#### Work instruction
What number of lines in the entries hold the string "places"? Answer with it alone.

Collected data
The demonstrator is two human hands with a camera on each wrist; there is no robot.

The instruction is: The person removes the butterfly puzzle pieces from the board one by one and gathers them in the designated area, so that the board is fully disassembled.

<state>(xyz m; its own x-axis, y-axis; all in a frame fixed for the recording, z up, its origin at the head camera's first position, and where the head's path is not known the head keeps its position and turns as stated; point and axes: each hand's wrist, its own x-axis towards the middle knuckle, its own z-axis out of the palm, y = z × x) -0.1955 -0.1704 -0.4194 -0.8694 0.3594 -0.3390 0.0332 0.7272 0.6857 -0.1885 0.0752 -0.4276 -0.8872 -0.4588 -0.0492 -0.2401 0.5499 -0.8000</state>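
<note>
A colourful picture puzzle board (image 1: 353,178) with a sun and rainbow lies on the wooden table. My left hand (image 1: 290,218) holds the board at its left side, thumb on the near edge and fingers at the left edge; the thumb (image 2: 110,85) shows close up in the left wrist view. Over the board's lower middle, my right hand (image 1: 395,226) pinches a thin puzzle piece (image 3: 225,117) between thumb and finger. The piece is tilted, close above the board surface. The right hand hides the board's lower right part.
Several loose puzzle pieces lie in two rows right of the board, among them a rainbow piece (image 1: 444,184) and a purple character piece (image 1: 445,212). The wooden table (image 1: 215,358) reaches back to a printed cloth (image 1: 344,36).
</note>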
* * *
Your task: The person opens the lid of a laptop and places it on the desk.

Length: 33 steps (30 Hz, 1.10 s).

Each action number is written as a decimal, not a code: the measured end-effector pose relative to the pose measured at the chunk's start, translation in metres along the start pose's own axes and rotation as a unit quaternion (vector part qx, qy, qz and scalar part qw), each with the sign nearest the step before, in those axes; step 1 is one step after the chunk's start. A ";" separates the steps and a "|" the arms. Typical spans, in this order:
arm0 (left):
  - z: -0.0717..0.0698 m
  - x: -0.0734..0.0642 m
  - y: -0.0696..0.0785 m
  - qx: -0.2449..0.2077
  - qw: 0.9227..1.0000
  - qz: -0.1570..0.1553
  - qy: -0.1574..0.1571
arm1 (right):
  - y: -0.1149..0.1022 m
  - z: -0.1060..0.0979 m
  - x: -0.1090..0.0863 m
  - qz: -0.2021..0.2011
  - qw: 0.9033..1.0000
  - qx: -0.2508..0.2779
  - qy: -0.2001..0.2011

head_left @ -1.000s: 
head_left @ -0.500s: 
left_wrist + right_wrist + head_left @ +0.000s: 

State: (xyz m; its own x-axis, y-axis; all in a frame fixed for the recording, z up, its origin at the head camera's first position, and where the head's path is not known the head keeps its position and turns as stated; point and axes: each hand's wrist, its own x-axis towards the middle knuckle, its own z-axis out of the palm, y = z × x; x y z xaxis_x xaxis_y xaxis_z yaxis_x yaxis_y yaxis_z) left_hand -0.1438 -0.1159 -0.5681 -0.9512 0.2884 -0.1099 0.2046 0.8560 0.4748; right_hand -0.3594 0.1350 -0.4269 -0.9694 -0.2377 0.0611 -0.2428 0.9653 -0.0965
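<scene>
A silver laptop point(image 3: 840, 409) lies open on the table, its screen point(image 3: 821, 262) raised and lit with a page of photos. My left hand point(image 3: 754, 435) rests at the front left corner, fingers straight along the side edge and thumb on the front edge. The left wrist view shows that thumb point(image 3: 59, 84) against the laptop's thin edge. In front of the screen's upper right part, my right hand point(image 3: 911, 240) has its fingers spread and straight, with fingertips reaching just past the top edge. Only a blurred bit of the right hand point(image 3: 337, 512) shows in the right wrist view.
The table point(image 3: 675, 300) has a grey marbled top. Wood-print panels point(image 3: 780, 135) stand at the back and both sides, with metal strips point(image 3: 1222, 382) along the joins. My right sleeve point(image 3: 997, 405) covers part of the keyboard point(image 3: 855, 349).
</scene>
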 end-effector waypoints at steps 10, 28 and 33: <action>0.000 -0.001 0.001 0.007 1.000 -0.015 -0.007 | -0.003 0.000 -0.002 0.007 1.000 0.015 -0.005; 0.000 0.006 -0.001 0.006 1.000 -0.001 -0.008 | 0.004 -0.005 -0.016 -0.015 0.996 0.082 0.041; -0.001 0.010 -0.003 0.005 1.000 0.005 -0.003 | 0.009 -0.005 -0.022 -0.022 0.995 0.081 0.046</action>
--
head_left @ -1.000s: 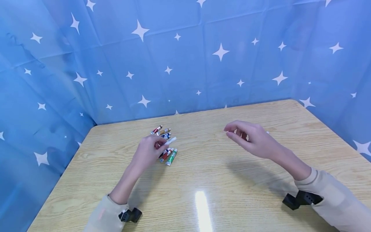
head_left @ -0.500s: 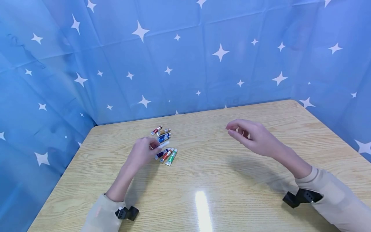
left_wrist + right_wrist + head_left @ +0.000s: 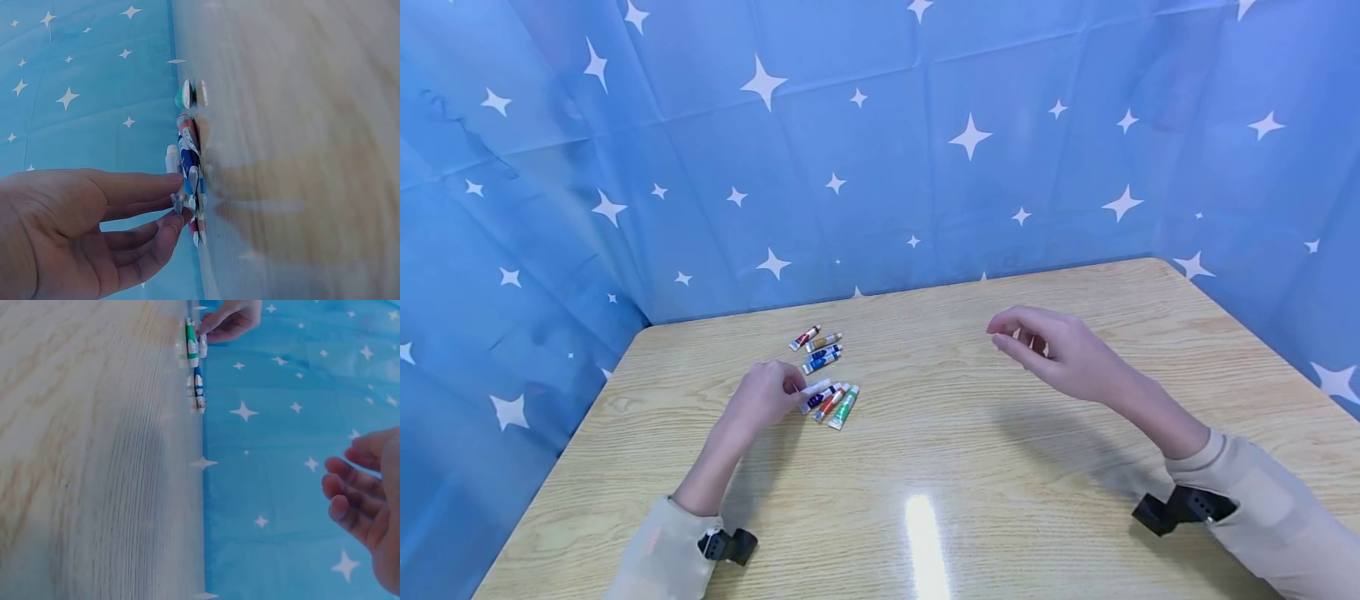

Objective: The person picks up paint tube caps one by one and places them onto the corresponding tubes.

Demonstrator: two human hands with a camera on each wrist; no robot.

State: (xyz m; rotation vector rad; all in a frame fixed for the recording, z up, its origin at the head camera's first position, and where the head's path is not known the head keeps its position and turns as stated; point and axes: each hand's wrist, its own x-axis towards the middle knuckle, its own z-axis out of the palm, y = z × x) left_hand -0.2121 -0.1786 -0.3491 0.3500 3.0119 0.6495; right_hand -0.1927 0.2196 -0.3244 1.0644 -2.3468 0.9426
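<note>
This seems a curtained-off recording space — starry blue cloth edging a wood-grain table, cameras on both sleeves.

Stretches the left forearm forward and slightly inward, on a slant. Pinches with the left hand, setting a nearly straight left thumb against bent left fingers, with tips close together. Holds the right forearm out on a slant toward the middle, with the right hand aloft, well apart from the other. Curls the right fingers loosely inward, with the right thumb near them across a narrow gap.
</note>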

#### Completed exercise
2